Camp, trashtastic anachronism is the order of the day in Sisters Grimm’s Lilith: The Jungle Girl. Which is unsurprising on some level if you’ve ever seen a show from Declan Greene and Ash Flanders, or indeed just visited the company’s website. Blending the familiar colonial narrative tropes of taming-the-savage and classying-up-the-dame (TBH, pretty much the same story), and queering roles for good measure, Lilith takes a referential and mischievous look at themes of paternalism, conquest, identity and the erasure thereof.
Set in late nineteenth-century Amsterdam, Charles Penworth, a man haunted by a love tragically and self-inflictingly lost, and Helen Travers receive a shipment from the distant shores of Borneo, containing a prized but dangerous specimen from the wild. Prying open the menacing crate to a great gush of candy-pink mud, we discover the enigma of Lilith, human by nature, lion in nature.
Travers and Penworth struggle through the challenge of civilising the squelching, slip-n-sliding wild woman, from non-verbal handful to dutiful would-be Dutch girl complete with clogs, tulips and windmill. The Pygmalion-ing of Lilith into a suitable candidate for the exam (with the consequence of failure being lobotomy), takes a delightfully meandering romp through whatever the staged version of the makeover montage is from every teen rom-com ever, complete with perfect soundtrack.
Of course, romance and challenge beset our characters, with the inevitable clash of the apparently irreconcilable: the conquering Dutch versus the jungle of Borneo, the tame versus the wild, the heart versus the mind, the pliant versus the rebellious. With twists and turns that take us from the hospital to the zoo to the opera, heroes become villains and become heroes again, as the solidarity of the outsiders trumps those in charge.
The cast features Candy Bowers as blustering doctor Charles Penworth, Genevieve Giuffre as the put-upon Helen (it’s a pretty common name) Travers, and Ash Flanders as the titular Lilith. Opening the show, Bowers charismatically commands the stage, her rollicking, be-sideburned Penworth executed with surgical precision and immaculate comedic timing. Her portrayal of the casually dominant, affably alpha Penworth is a post-millenial Henry Higgins, somehow a protagonist despite being an insufferable asshole.
Giuffre’s Travers is the most understated of the characters as the straight-woman, but absolutely nails the frazzled assistant, pining to take an oblivious man to the opera.
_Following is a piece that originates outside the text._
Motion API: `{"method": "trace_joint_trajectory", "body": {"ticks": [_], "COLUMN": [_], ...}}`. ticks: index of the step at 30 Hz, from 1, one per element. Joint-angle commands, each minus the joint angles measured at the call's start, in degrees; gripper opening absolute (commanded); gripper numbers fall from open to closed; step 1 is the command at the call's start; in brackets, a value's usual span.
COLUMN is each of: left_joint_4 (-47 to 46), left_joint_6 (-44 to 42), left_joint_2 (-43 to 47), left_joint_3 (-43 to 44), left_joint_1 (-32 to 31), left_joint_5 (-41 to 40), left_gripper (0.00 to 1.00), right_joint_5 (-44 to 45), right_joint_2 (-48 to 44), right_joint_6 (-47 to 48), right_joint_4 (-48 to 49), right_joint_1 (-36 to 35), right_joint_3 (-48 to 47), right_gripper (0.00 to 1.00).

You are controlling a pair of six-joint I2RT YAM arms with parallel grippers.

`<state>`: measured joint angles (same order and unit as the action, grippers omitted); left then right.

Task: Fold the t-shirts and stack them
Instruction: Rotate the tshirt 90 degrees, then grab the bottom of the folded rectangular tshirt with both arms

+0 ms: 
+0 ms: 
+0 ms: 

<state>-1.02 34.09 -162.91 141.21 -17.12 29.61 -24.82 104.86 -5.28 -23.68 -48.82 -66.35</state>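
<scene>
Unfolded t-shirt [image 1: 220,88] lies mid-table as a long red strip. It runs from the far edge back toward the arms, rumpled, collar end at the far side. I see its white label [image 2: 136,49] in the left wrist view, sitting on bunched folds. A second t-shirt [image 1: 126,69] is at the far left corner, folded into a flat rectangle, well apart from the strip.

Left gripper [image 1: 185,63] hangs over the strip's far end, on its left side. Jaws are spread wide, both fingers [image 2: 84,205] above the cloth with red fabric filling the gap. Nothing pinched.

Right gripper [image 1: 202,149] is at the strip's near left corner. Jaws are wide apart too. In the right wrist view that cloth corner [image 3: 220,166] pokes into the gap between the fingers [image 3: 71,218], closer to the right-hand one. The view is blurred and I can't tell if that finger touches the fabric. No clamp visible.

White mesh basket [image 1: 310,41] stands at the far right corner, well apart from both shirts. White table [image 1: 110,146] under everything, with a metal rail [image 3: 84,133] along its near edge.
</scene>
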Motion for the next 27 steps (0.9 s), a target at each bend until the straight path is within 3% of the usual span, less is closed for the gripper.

Travers journey is played with deftness and delicacy that is a great foil to Penworth’s brashness and Lilith’s fauning femininity, and giving her final victory a satisfying edge.
Flanders as Lilith is a shrieking, frantic, kitsch mess from soiled nudity to soiled Dutch cliché. Lilith sits comfortable in Flanders’ range, allowing him to mischievously caper and slide around the stage, painfully batting eyelashes at Penworth and merrily skipping along the line dividing demure womanhood and trashy, naked miscreant.
Lilith is a tight production, feeling spot-on in terms of timing (75 min, no intermission), despite a slowing and sobering in the final stretch. Declan Greene and his team have delivered a unified aesthetic whole; from script to performance, lighting to sound, video design to set and costume design. The foundation of black (splash-proof and practical) contrasting against jungle colour bursting with vibrancy (and impracticality), conjures the claustrophobia of the hospital setting as well as the suffocating expectation of performing an identity compliant with the norm but inconsistent with our inner natures.
The substance behind the style of Lilith is solid; the themes of power and identity are explored with Sisters Grimm’s trademark insouciance and gleeful irreverence. The humour and brashness of the performances is a sugar-hit that conceals a more sombre examination of the price of opting-out from the norm.
Lilith: The Jungle Girl is playing in the Lawler at the Melbourne Theatre Company’s Southbank theatre until October 1st. Tickets and info online.